• _Brief_: The records sit below. Return every line in them that holds the word "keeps".

Top of Excerpted records

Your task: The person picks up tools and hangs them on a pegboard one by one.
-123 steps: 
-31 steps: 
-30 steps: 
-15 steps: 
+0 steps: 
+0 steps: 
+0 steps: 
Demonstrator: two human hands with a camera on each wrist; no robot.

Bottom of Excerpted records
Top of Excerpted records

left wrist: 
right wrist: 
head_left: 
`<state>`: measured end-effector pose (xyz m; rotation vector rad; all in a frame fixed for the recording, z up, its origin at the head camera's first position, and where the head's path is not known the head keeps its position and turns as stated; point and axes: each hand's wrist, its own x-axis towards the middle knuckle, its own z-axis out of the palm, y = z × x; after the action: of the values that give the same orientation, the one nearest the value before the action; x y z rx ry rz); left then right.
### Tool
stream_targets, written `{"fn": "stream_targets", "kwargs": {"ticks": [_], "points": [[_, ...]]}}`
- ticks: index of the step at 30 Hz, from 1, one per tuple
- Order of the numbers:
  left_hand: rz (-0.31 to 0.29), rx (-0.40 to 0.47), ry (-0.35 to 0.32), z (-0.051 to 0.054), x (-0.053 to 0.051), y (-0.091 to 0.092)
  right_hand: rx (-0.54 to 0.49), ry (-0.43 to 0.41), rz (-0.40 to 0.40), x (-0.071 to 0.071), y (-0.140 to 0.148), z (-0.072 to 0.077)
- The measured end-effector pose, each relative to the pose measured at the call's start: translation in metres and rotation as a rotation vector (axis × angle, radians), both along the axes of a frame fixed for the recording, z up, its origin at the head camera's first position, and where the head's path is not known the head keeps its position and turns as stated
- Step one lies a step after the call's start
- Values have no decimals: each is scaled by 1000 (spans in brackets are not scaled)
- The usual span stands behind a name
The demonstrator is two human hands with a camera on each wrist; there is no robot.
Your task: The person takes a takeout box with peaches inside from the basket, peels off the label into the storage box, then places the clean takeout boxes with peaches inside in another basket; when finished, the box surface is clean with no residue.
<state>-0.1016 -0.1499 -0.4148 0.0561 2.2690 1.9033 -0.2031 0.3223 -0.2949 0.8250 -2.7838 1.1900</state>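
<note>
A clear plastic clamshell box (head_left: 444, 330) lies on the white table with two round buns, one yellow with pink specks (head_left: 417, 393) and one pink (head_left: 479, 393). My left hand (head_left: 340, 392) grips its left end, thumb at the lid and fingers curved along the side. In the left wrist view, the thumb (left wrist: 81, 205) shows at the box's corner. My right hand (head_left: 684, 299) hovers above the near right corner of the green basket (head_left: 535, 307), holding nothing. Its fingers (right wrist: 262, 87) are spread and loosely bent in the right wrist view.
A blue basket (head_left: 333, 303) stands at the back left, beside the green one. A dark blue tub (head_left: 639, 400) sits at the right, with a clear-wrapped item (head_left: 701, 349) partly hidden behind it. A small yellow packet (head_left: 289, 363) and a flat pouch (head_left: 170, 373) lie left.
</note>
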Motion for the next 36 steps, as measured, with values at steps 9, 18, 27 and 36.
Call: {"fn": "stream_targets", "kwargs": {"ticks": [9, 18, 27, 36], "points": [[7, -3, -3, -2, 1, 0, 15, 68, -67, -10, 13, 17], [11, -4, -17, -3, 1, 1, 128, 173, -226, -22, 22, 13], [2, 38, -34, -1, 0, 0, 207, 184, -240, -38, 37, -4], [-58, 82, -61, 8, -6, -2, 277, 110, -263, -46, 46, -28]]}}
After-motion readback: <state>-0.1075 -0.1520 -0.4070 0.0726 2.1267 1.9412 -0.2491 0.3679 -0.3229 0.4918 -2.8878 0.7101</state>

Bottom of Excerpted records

• _Problem solution_:
`<state>`: measured end-effector pose (xyz m; rotation vector rad; all in a frame fixed for the recording, z up, its origin at the head camera's first position, and where the head's path is not known the head keeps its position and turns as stated; point and axes: each hand's wrist, its own x-axis towards the middle knuckle, its own z-axis out of the palm, y = z × x; after the action: of the values that give the same orientation, the one nearest the value before the action; x y z rx ry rz); left then right.
- The measured end-effector pose, each relative to the pose measured at the call's start: translation in metres and rotation as a rotation vector (axis × angle, radians), both along the axes of a frame fixed for the recording, z up, its origin at the head camera's first position, and where the head's path is not known the head keeps its position and turns as stated

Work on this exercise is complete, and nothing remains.